Most of the film is set in a bland city, Cincinnati, and most of the action transpires in a hotel-chain environment.  Everything from Michael’s taxi ride to his check-in procedure and his room décor transpires in the characterless patterns of business travel, and even the dialog sounds scripted by the hospitality industry, a fact especially emphasized when room service repeats Michael’s order back to him in embellished, corporate vocabulary.  The puppet world here is remarkably effective at highlighting the banality of this environment.  The artificial feeling of the sets as reproduced for stop-motion defamiliarizes this familiar corporate look and makes us notice it.  In addition, the puppets Michael encounters all look alike, all have the same seams and joints, and they’re all voiced by the same actor, Tom Noonan.  Even Michael himself is a part of the uniform blandness.  And when he seeks some stimulation to pierce the ennui that envelops him, he finds more of the same.  His call to his family in LA implies an unexciting home life, and when he reaches out to an old girlfriend in Cincinnati, he’s reminded of his communication failure and is again unable to have a real connection with an Other.  And in these episodes, Kaufman again uses the same puppets and the same voice, emphasizing the dullness of the world Michael sees.  Even gender differences succumb to the banality.

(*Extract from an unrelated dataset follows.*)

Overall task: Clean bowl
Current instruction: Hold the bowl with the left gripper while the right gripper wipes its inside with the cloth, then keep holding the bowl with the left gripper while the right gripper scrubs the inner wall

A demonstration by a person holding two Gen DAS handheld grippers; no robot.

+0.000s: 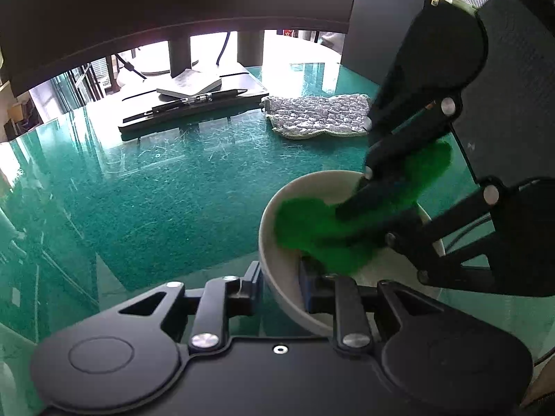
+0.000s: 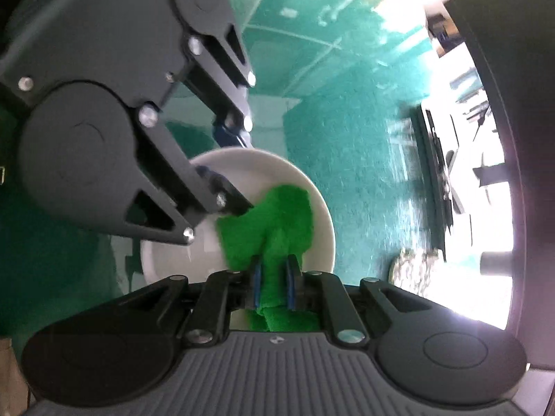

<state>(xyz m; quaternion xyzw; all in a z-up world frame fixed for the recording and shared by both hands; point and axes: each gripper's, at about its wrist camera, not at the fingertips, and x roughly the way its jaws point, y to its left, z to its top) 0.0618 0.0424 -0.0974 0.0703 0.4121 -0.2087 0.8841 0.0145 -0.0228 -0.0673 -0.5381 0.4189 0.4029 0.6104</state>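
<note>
while the white bowl stands on the green glass worktop, its near rim is pinched between the nearly shut left tongs, one pad inside and one outside the wall. a green cloth is clamped in the right tongs, which are closed tight on it, and is pressed into the bowl's hollow. a grey knitted cloth lies further back, well apart from the bowl.

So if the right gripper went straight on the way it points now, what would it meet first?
The right gripper is shut on the green cloth, which lies ahead of its fingertips inside the white bowl. Going on, it would probably press the cloth against the bowl's inner wall; depth is unclear.
</note>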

The existential prison that Michael has created for himself becomes clear in the episode with Lisa.  At first, her simple vitality and sincerity pierce the sameness around him.  Her voice is different (it’s Jennifer Jason Leigh), and the two ultimately have sex in Michael’s room, an intense, personal experience of the reality of the Other during which their voices merge.  However, even at this point Michael is already turning Lisa into an extension of himself, telling her what to do -- “Say something,” he directs her.  She soon becomes part of the homogeneity around him.  As they talk over breakfast that morning, she mentions the zoo, just as the taxi driver has, and we see Michael wedging her into his category of unexceptional.  Michael tells her not to click her spoon on her teeth when she eats, and soon Kaufman shifts her dialog into reverb, sonically implying her distance from Michael.  In his mind she’s no longer special, and he’s again alone in his unexceptional world.

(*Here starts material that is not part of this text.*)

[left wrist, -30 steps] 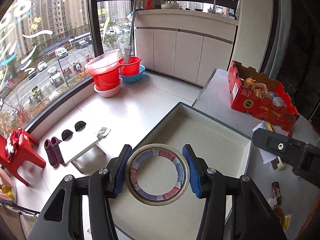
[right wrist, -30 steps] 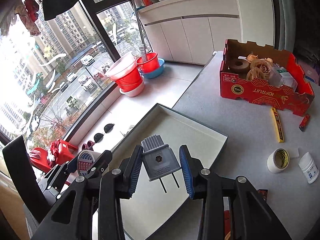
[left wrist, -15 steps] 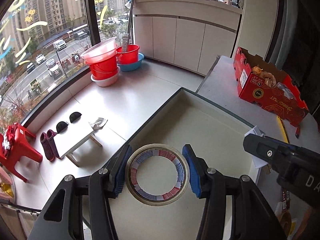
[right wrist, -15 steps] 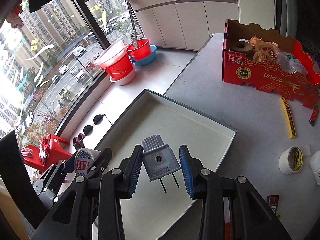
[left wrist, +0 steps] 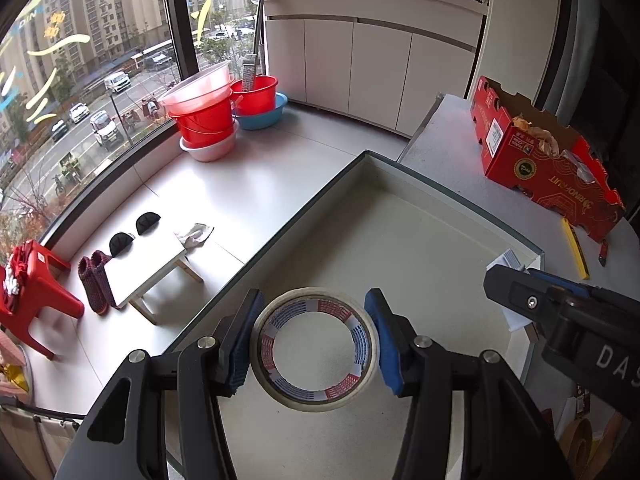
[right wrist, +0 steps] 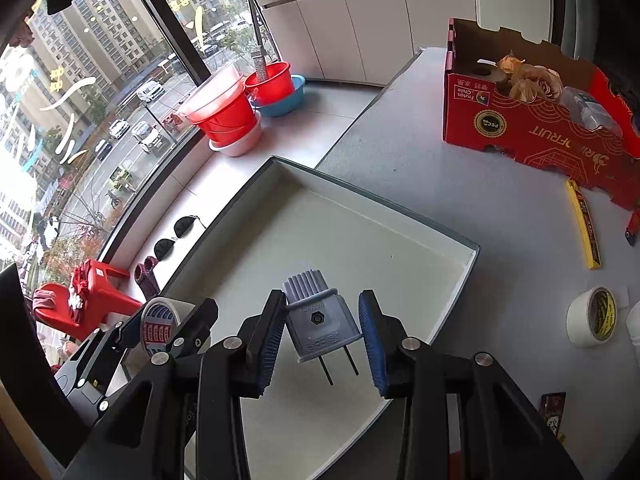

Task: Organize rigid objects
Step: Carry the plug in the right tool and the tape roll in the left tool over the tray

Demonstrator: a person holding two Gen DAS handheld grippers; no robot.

Although he can’t see it, Michael’s stop-motion world is one of his own making.  Hair flowing as she rides in a car on the way home, Lisa writes him that their time was wonderful and special to her.  And at Michael’s surprise homecoming party, Michael’s exasperated wife tells him, “Do you realize we all love you?”  Michael, however, can’t see the world around him and the love it holds.  His is a world of stop-motion sameness though, as he stares at Anomalisa, the Japanese Goddess of Heaven that he bought for his son in a porn shop, he knows he’s missing something.  And Charley Kaufman's achievement in Anomalisa is a remarkably effective merger of technique and theme.